Are there any recommendations on how to handle this situation? If we import the custom ubuntu image as “ubuntu”, would that upset any code that expects an image of type “ubuntu” to be a stock image provided from There doesn’t seem to be a (good) way to add a separate curtin_userdata_custom file for this new image, as the naming of the tempita template seems to imply I would have to add the resource name to the file, which I expect to change fairly often. Is there a good way to determine the os from within the curtin_userdata_custom file and fork late commands appropriately?

Failing any good ideas, I suppose I would have to create a handful of curtin_userdata_custom_amd64_generic_centosxxxx files to match the existing centos image names and convert the more generic curtin_userdata_custom file for the ubuntu images.

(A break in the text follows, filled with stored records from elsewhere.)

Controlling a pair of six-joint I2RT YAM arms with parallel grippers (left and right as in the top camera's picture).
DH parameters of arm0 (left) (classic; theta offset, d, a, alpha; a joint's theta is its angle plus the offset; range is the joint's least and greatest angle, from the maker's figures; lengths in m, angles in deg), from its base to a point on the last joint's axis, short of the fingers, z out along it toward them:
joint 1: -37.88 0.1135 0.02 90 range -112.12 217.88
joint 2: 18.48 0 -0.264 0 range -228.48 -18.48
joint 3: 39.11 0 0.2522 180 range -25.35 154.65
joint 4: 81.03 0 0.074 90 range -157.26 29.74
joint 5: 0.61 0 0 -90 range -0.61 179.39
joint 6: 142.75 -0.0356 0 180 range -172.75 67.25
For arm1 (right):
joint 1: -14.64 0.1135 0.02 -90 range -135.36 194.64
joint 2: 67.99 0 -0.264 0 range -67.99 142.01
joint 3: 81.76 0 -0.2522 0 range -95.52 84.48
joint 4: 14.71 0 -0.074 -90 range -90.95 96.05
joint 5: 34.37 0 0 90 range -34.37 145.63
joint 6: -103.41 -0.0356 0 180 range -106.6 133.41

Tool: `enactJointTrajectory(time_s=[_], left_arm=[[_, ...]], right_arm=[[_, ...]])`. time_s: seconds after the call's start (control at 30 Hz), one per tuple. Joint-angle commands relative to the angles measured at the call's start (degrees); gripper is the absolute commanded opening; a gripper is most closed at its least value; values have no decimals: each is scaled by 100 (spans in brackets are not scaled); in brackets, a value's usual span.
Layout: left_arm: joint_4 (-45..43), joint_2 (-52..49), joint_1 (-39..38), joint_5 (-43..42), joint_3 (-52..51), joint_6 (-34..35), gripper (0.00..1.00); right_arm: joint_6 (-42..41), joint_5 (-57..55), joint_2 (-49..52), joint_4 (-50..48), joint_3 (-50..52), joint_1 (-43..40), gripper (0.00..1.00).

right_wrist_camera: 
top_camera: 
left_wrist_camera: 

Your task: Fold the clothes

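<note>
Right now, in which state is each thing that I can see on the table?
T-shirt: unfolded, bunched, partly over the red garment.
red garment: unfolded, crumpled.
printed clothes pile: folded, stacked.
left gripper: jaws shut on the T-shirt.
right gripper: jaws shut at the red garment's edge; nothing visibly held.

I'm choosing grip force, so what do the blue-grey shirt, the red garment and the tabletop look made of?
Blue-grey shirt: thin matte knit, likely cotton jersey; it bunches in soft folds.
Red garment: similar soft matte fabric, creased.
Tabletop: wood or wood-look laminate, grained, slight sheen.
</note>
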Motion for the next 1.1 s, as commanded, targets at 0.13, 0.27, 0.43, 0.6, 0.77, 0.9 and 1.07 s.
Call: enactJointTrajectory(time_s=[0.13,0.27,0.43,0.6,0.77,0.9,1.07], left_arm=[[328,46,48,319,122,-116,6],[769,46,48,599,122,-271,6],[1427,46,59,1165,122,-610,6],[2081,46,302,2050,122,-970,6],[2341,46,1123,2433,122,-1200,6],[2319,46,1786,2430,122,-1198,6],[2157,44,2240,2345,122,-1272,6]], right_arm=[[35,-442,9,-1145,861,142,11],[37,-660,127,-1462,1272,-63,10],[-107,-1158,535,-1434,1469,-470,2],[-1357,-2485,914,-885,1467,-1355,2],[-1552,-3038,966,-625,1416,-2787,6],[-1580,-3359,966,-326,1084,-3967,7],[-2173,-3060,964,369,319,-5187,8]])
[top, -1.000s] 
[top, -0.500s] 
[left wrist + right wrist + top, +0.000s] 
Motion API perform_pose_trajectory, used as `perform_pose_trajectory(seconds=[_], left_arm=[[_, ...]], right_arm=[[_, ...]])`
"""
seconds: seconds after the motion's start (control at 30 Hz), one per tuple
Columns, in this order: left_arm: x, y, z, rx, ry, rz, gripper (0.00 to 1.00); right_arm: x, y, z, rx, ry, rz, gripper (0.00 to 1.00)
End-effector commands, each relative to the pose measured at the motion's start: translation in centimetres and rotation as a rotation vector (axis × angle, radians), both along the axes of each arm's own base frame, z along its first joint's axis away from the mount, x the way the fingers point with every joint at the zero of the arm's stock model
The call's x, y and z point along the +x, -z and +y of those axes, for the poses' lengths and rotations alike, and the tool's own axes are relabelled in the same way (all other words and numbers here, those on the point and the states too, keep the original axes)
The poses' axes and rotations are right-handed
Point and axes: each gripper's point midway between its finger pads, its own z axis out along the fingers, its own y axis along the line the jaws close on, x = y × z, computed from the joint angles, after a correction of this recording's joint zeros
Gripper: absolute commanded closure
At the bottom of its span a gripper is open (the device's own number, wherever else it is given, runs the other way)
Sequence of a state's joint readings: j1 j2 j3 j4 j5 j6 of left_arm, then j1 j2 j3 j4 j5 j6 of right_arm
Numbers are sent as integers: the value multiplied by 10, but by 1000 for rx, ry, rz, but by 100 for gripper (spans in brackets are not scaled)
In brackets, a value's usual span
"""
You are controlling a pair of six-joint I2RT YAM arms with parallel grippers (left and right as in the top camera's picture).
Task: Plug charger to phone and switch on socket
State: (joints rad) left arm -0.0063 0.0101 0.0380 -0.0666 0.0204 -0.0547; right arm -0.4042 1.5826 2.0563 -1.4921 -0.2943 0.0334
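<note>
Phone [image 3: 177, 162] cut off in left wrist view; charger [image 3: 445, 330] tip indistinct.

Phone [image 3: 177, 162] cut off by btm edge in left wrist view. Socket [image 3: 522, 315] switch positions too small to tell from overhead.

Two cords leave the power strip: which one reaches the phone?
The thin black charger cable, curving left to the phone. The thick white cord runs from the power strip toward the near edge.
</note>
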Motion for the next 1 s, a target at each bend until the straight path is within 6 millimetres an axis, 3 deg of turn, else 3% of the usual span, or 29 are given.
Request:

hey, @pjonason, nice to hear from you again,

I understand your concern about deploying a custom Ubuntu image via MAAS when you’ve been using custom CentOS images. Since the late commands in curtin_userdata_custom don’t match the new OS, it makes sense to handle this differently. With the clear understanding that I’m just the technical author, and I’m totally spitballing here, the following things come to mind as possibilities:

  • Could you try importing the custom Ubuntu image as type “ubuntu” instead of “custom”? This would allow it to use the standard Ubuntu curtin_userdata template instead of expecting curtin_userdata_custom. As long as your code doesn’t make strict assumptions about vanilla Ubuntu images, this might work.
  • Another idea is to check the OS in curtin_userdata_custom and run different late commands accordingly. You could parse the /etc/os-release file or use something like lsb_release -i to determine the OS. Then run apt, yum, whatever, as needed.
  • Creating separate curtin_userdata_custom templates for each OS might be an option, though more work. You could have curtin_userdata_custom_ubuntu, curtin_userdata_custom_centos7, etc.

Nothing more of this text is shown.